June 8, 2011 at 12:16 am
Hi All,
I have seen lots of similar posts but couldn't find one that kinda matched my situation. So, here it is:
We are getting source data in Table A (after all calculations) and putting it in datawarehouse Table B (This table is supposed to hold all modified rows and history). In other words, if yesterday 1 or more columns got updated in Table A, then we need a new row of data in Table B.
Currently, there are about 70K rows with about 80 columns; and per our user, apart from 1, data in all columns is updatabale on their end.
So, I have a view that shows the latest and distinct data that I am using to compare each column of each row.

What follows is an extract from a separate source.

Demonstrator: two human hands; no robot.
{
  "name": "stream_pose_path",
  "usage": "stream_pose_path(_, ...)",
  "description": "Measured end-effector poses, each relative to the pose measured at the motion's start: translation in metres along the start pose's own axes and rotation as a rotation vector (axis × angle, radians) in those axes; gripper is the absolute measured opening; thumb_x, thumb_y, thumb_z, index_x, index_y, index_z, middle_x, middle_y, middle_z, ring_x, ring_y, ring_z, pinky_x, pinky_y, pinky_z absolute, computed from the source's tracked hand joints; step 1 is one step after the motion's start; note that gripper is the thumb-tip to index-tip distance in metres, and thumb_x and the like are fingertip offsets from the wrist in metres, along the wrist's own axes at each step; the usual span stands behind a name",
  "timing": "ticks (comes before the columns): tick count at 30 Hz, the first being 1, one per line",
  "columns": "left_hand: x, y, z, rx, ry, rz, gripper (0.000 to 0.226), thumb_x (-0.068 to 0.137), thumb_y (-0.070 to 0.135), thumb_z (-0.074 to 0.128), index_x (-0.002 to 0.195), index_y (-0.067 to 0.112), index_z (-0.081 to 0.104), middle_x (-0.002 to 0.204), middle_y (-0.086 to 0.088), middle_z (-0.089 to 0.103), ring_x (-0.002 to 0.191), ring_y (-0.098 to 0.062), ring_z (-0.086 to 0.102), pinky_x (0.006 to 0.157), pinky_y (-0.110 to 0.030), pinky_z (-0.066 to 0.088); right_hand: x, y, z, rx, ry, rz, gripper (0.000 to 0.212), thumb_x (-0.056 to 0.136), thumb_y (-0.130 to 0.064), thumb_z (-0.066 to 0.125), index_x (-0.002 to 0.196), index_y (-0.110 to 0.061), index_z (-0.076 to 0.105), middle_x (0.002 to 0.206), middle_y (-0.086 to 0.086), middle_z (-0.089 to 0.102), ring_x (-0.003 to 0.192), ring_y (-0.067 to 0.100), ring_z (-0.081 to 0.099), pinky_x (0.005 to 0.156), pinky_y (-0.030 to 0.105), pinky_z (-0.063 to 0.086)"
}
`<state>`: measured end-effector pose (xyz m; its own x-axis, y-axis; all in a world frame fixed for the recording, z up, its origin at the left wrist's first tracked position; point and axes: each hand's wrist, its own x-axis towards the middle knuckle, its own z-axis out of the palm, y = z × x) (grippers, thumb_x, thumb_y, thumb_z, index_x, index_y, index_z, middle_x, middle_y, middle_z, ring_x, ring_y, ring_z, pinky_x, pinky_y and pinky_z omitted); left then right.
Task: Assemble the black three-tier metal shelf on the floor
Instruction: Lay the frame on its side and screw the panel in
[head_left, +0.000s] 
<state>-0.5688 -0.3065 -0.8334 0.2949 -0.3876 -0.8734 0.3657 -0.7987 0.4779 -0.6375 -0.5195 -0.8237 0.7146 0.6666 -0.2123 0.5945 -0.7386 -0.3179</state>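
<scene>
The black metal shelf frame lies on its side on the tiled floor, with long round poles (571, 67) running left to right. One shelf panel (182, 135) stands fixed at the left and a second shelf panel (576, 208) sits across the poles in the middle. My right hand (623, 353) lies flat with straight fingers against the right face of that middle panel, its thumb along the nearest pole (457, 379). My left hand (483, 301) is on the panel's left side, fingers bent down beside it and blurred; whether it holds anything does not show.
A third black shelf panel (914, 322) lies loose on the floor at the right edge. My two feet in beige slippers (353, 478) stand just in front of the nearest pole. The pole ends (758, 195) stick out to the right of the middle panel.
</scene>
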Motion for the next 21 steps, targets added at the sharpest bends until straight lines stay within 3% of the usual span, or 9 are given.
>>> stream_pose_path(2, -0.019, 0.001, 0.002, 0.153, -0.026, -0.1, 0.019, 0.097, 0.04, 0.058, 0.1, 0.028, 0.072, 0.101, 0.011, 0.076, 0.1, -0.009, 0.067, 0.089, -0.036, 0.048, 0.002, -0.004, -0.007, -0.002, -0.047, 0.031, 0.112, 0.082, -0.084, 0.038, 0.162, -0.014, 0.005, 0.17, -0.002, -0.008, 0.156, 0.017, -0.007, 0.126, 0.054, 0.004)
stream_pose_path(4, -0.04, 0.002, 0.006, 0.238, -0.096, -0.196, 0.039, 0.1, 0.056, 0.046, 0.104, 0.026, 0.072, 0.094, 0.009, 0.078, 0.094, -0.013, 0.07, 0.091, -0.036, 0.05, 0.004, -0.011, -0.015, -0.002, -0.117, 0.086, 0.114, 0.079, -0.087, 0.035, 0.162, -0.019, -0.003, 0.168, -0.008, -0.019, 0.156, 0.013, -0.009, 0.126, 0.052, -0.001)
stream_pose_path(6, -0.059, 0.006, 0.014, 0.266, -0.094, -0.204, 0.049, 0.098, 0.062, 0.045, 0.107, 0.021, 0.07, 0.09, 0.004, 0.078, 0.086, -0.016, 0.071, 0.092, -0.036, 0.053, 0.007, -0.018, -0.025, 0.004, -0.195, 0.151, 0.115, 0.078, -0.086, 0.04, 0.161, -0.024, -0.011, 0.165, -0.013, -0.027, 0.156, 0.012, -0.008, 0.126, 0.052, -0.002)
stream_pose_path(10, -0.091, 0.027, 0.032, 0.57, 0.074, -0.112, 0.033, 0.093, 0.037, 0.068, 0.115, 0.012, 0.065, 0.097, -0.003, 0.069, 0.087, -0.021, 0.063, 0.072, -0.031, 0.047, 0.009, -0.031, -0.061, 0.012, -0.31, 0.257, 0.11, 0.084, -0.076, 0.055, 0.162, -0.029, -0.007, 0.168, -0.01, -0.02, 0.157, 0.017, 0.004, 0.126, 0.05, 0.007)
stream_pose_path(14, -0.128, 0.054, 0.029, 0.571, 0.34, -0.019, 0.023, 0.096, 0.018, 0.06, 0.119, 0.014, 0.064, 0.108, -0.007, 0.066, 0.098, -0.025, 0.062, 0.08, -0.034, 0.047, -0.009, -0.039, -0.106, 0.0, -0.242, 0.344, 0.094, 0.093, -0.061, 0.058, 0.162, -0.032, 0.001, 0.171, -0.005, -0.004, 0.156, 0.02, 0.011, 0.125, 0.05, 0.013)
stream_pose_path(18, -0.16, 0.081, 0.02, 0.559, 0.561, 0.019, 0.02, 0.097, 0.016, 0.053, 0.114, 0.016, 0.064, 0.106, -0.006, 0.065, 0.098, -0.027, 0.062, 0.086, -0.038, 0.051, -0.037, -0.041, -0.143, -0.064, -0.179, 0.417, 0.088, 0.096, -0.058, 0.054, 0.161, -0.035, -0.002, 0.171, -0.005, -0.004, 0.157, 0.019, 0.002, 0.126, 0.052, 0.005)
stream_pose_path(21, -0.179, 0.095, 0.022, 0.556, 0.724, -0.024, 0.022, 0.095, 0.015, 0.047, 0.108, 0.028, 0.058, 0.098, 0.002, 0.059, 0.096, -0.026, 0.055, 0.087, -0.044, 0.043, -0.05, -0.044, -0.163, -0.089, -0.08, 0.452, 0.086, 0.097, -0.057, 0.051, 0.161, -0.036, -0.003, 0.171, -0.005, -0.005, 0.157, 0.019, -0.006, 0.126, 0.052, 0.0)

Now here is the problem - it is taking sooo... long.
code sample -
[font="Arial Narrow"]Insert into TableB
Select A.* from TableA A
WHERE EXISTS (select B.ID
from vw_On_TableB B
where A.id = B.ID
and
( A.column2 <> B.Column2
or A.Column3 <> B.Column3
or A.....
or A.Column80 <> B.Column80
))
OR Not exists ( select 1 from vw_On_TableB B
where A.id = B.ID
)[/font]
Can you suggest what I should use to make it more efficient? Pls help. Thanks in advance.
June 8, 2011 at 5:58 am
Instead of trying to build this yourself, I'd suggest you pick up one of the third party tools out there that are designed for doing exactly this. It'll make your life much easier. I'd suggest checking out Red Gate SQL Data Compare (disclosure, I work for them).
"The credit belongs to the man who is actually in the arena, whose face is marred by dust and sweat and blood"
- Theodore Roosevelt
Author of:
SQL Server Execution Plans
SQL Server Query Performance Tuning
June 9, 2011 at 9:21 pm
That definitely sounds like a good idea, but I don't think we'd be able to buy another software just for that. Isn't there a T-sql way to do this?
June 9, 2011 at 11:36 pm
You can use hash of the row data, transfer it across with the etl step, and use it as the basis for comparison.
In fact, I have code on my blog that automatically generates all of the required procedures etc for you. There are some minor limitations, all explained in the posts.
This method is very fast. Our system is significantly larger than what you're describing and it analyzes several hundred gig worth of data and transfers changes in about half an hour for all tables.
June 10, 2011 at 12:08 am
By the way, we were able to further improve the performance of this solution given some knowledge of business rules.
For instance, in an invoice table, posted invoices cannot be modified, so there is no need to check to see whether they have changed.
Now, the initial solution doesn't have the greatest support for adding additional predicates. You want the predicates to be evaluated locally at the source for maximum performance. As such, the solution I posted on my blog isn't complete. I've only just realised that I never updated it. So let me go over the process again here, with the extra code required.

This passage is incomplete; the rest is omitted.